Он, конечно, отдавал себе отчет в том, что организация столь представительной выставки русского искусства на Западе, тем более в Париже, требовала детальной подготовки — как творческой, так и практической, проработки мельчайших деталей. Теоретическим ее обоснованием стала историко-художественная концепция «мирискусников», выработанная в первую очередь благодаря книгам и многочисленным статьям по истории искусства Александра Бенуа. В них определены две главные составляющие интересов друзей Дягилева, которые и начертали в конечном итоге «генеральную линию» задуманной экспозиции: искусство XVIII — первой половины XIX века и новейшие постпередвижнические направления рубежа XIX–XX столетий и прежде всего русский вариант символизма и модерна. Поэтому Сергей Павлович решил представить публике главным образом творчество «своих» художников — Б. Анисфельда, Л. Бакста, А. Бенуа, В. Борисова-Мусатова, М. Врубеля, И. Грабаря, М. Добужинского, К. Коровина, П. Кузнецова, М. Ларионова, С. Малютина, Ф. Малявина, Н. Милиоти, Н. Рериха, К. Сомова, В. Серова, С. Судьбинина, С. Судейкина, Д. Стеллецкого, Н. Тархова, князя П. Трубецкого и М. Якунчиковой. Из старых мастеров он выделил В. Боровиковского, К. Брюллова, А. Венецианова, О. Кипренского, Д. Левицкого и Ф. Шубина.
Что же касается практической подготовки новой выставки, то она стала логическим продолжением двух предыдущих, объединявших все актуальные в начале XX века художественные тенденции: Историко-художественной выставки русских портретов в Таврическом дворце, состоявшейся в 1905 году, и весенней выставки 1906 года, которая прошла под маркой уже не существовавшего общества «Мир искусства».
Но обширные планы Дягилева требовали огромных средств. Где же их взять человеку, который хотя и прославился на родине, но всё же не имеет никакого официального статуса и личного богатства? И в очередной раз Сергей Павлович проявил недюжинный творческий и организаторский дар. Зная, что император Николай II недолюбливает его и на личный контакт не пойдет, импресарио сумел-таки добиться, чтобы государь взял на себя расходы по организации выставки и разрешил вывезти за границу из дворцов и музеев лучшие картины и скульптуры русской школы.
Дягилев влиял на царя исподволь, используя благосклонное к себе отношение «малого двора» — великого князя Владимира Александровича и его супруги Марии Павловны.

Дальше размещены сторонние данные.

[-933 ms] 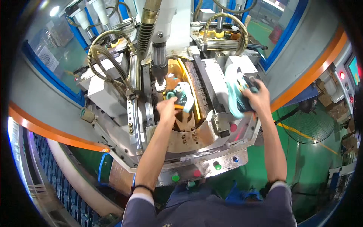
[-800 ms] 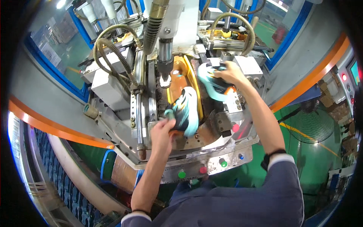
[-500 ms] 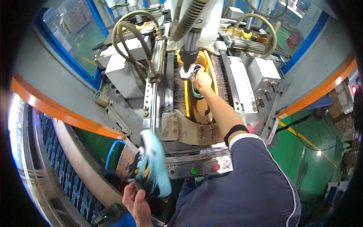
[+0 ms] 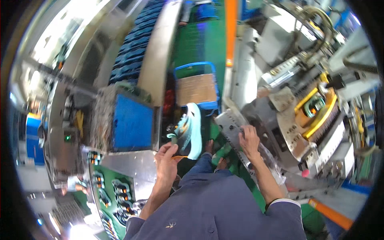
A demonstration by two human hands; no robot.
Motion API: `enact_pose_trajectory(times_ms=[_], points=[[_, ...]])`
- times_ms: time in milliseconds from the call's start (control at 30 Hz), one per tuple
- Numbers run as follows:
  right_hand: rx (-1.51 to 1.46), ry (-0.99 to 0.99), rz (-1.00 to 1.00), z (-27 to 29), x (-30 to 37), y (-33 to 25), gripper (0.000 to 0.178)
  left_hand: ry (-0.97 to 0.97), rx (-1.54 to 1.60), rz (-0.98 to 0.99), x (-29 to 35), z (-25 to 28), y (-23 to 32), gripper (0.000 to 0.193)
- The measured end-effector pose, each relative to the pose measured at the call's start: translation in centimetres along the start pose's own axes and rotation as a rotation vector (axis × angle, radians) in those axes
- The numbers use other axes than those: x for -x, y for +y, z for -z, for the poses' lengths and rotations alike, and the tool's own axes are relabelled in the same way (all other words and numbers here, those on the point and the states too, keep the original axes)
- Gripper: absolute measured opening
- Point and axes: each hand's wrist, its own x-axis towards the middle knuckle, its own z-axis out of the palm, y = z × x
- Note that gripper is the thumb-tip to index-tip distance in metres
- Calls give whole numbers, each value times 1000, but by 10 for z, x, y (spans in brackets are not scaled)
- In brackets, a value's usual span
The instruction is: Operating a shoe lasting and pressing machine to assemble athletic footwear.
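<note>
My left hand (image 4: 166,162) is closed on the heel end of a turquoise sneaker (image 4: 195,128) with black and orange parts. The sneaker hangs tilted on its side, toe up, in front of my body. My right hand (image 4: 250,143) holds nothing and is over the metal front panel (image 4: 234,125) of the machine, fingers loosely extended; whether they touch it I cannot tell. A second turquoise shoe (image 4: 308,109) sits in the machine between yellow side pads (image 4: 330,114).
A blue-framed cart (image 4: 196,90) with a brown board is ahead. Left stand a blue-sided box (image 4: 133,122) and a conveyor with dark slats (image 4: 136,44). Several shoes (image 4: 122,194) lie at lower left. An orange rail (image 4: 231,32) edges the machine.
My view has swung left, putting the machine at the right. My right hand has let go of the shoe inside the machine and come back to the front panel. The left hand keeps its sneaker.
</note>
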Motion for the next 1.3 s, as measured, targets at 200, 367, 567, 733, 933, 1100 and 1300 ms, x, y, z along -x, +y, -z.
enact_pose_trajectory(times_ms=[200, 367, 567, 733, 933, 1100, 1300], points=[[57, -167, 19, -49, 23, 55, 27, 258, 62, 36, 39, 81, -32, 29], [-80, 12, 22, -57, 2, 33, 23, 452, 195, 31, 65, 187, -53, 28], [-551, 73, 399, -66, -161, -204, 17, 872, 378, -69, 52, 338, -68, 24], [-381, -116, 971, -76, -217, -514, 22, 1144, 406, -245, 3, 509, -80, 12], [-353, -435, 1254, -167, -212, -804, 35, 1401, 312, -249, -63, 692, -46, 19], [-201, -697, 1315, -273, -221, -949, 57, 1434, 95, -236, -116, 801, 27, 23], [60, -1030, 1161, -322, -199, -1031, 60, 1397, -294, -419, -152, 912, 13, 52]])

Главным образом через них, известных меценатов, Сергей Павлович добивался многого из того, в чем нуждался. В Париже он тоже нашел достойную поддержку — как у русского посланника Александра Ивановича Нелидова, так и во французских интеллектуальных кругах. Как вспоминает А. Бенуа, «особенную симпатию он себе завоевал со стороны председателя Общества „Осеннего салона“ — архитектора Фрэнсиса Журдена». Пригодились ему и французские друзья, включая графа де Монтескью и его кузину и подругу детства графиню Элизабет Греффюль.
Дягилев, как водится, очаровывал буквально всех нужных людей, благодаря чему приобрел многочисленные связи во влиятельных кругах избранного французского общества, которые помогли в организации последующих Русских сезонов. Но, пожалуй, самым важным было добиться расположения графини Греффюль — влиятельной дамы из высшего общества.
Помог знакомый коллекционер Алексей Захарович Хитрово. 2 июня 1906 года А. Бенуа пишет об этом в своем дневнике: «…К 2 ч<асам> поехал к Сереже… Бедный С<ережа> в отчаяньи, что приходится терять столько времени. Кроме того, впрочем, Хитрово обещал его свести с графиней Греффюль, и для этой цели он его везет сегодня на раут к графине Пурталес».
Сама Греффюль была удивительной женщиной! «Живая и грациозная, как лань», она, по свидетельству современников, сумела привлечь в свой большой особняк на улице д’Астор «всё лучшее в художественной жизни Парижа»: «Ее меценатство было так же органично, как и ее приветливость. Никто из женщин не умел так сочетать величие с простотой. У нее Дягилев тоже всегда находил самый сердечный прием и умную действенную помощь. Графиня де Греффюль — настоящая дама в лучшем смысле слова».